** Instructions for the task **
From the entries, filter out every line that lacks "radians" and copy the rest.

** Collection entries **
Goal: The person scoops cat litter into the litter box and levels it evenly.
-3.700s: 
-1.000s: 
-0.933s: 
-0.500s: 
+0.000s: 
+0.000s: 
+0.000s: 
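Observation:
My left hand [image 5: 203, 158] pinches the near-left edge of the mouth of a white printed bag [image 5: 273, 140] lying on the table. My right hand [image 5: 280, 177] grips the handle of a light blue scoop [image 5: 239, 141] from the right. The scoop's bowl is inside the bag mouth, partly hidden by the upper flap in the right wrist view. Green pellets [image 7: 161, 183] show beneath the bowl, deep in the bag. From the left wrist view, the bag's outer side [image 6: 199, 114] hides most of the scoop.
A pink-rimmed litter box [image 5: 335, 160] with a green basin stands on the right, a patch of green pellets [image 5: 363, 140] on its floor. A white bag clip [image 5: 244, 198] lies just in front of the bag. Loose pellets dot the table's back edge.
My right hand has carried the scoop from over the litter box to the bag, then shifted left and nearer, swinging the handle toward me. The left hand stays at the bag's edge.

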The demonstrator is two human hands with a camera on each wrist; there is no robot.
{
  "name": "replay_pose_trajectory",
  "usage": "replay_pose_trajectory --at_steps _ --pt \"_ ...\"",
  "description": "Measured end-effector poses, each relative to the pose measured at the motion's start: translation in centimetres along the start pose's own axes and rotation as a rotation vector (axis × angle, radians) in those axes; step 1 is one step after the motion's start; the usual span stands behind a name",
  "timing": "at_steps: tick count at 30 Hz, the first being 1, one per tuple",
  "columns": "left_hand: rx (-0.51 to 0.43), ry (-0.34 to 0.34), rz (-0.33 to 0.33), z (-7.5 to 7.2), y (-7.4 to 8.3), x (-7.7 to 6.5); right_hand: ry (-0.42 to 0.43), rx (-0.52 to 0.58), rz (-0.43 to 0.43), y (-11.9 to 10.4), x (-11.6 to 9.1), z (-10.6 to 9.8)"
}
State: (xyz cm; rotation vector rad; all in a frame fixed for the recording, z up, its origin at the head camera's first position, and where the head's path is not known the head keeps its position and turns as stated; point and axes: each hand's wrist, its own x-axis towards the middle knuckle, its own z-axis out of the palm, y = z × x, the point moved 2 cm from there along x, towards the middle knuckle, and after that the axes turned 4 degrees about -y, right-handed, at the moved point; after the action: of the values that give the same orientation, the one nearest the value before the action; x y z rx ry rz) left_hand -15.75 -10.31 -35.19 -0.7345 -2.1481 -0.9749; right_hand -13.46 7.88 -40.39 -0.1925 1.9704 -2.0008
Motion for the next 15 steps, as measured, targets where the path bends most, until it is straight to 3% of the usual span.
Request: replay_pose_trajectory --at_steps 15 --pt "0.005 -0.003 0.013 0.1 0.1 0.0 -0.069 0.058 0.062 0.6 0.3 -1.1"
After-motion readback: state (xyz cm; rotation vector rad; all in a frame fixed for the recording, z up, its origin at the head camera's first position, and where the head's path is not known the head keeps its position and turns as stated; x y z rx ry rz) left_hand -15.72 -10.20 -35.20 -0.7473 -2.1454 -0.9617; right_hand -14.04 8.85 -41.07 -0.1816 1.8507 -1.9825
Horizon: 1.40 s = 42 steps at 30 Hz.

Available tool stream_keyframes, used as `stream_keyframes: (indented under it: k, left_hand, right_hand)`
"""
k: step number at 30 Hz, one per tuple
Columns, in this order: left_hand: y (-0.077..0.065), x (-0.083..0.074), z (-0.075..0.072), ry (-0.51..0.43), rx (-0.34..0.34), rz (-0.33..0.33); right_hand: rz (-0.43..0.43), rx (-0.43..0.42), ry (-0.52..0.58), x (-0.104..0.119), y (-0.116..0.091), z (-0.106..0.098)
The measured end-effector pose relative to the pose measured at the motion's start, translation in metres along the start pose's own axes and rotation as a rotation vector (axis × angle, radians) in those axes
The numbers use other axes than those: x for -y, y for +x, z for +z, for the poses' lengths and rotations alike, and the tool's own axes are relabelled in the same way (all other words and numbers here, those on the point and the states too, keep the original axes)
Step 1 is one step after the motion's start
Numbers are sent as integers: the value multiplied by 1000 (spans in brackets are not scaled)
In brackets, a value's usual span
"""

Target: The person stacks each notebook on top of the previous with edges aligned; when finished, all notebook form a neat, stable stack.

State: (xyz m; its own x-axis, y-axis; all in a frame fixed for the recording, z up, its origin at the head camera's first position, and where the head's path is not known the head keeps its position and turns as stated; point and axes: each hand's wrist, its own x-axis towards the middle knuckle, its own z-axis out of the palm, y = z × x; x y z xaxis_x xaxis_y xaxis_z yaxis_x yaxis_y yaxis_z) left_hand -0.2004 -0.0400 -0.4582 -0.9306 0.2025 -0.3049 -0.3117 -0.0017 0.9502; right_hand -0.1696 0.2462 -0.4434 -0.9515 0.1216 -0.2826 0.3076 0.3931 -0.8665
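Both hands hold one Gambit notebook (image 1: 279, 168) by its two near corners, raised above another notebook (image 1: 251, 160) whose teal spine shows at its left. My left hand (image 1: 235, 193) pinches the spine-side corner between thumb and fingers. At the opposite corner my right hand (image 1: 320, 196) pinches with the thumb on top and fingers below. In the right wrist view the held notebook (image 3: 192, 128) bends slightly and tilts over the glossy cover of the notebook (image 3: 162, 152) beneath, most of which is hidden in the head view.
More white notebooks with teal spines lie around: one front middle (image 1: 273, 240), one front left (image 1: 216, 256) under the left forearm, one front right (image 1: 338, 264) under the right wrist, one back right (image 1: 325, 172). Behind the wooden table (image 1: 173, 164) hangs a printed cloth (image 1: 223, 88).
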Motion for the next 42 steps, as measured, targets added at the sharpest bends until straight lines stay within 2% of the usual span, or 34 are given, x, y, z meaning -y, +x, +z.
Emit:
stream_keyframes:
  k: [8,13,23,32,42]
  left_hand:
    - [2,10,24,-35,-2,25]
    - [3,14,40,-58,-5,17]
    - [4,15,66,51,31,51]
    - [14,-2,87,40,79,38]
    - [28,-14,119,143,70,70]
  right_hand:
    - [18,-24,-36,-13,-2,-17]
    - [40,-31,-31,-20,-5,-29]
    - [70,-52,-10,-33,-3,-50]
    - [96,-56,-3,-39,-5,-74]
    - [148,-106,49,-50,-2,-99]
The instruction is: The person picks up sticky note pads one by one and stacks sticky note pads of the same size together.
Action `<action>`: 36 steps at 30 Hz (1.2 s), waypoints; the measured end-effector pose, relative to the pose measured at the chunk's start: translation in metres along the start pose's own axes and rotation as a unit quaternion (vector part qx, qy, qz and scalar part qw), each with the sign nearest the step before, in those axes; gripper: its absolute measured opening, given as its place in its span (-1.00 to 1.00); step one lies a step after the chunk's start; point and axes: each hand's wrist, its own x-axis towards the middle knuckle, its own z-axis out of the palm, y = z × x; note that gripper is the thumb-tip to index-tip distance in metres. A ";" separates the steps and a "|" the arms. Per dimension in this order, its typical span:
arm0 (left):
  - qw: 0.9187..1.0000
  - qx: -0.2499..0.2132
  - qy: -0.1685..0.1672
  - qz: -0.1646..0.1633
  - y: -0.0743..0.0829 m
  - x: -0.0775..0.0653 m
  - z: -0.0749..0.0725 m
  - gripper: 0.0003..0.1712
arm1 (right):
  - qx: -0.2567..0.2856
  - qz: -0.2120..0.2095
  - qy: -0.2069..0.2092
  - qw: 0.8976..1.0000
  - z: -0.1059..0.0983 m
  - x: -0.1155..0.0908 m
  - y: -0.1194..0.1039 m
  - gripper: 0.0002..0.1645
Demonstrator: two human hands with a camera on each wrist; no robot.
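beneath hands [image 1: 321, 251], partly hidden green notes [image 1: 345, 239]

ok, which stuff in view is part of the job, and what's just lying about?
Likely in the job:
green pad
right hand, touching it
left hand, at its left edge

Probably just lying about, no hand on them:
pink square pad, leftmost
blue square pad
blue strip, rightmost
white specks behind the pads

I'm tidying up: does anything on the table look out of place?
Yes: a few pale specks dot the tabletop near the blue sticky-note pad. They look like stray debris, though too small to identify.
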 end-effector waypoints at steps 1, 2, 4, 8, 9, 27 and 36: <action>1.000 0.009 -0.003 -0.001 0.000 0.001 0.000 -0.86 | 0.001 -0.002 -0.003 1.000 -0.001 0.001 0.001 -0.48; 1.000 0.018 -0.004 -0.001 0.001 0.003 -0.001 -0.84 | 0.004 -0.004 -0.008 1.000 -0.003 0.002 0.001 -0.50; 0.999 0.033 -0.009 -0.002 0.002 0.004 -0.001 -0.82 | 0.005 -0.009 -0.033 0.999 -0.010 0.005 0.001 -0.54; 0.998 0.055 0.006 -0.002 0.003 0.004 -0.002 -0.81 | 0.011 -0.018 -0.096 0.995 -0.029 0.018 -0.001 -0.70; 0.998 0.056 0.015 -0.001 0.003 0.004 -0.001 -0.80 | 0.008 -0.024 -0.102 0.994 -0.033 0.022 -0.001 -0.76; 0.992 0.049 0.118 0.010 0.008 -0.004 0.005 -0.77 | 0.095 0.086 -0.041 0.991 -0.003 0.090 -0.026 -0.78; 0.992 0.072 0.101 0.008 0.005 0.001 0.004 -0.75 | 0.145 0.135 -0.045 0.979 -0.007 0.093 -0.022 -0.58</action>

** Answer space **
  "description": "Measured end-effector poses, each relative to the pose measured at the motion's start: translation in centimetres along the start pose's own axes and rotation as a rotation vector (axis × angle, radians) in those axes; step 1 is one step after the motion's start; the usual span stands behind a name",
The measured end-effector pose relative to the pose measured at the motion's start, translation in metres along the start pose's own axes and rotation as a rotation vector (axis × angle, radians) in those axes

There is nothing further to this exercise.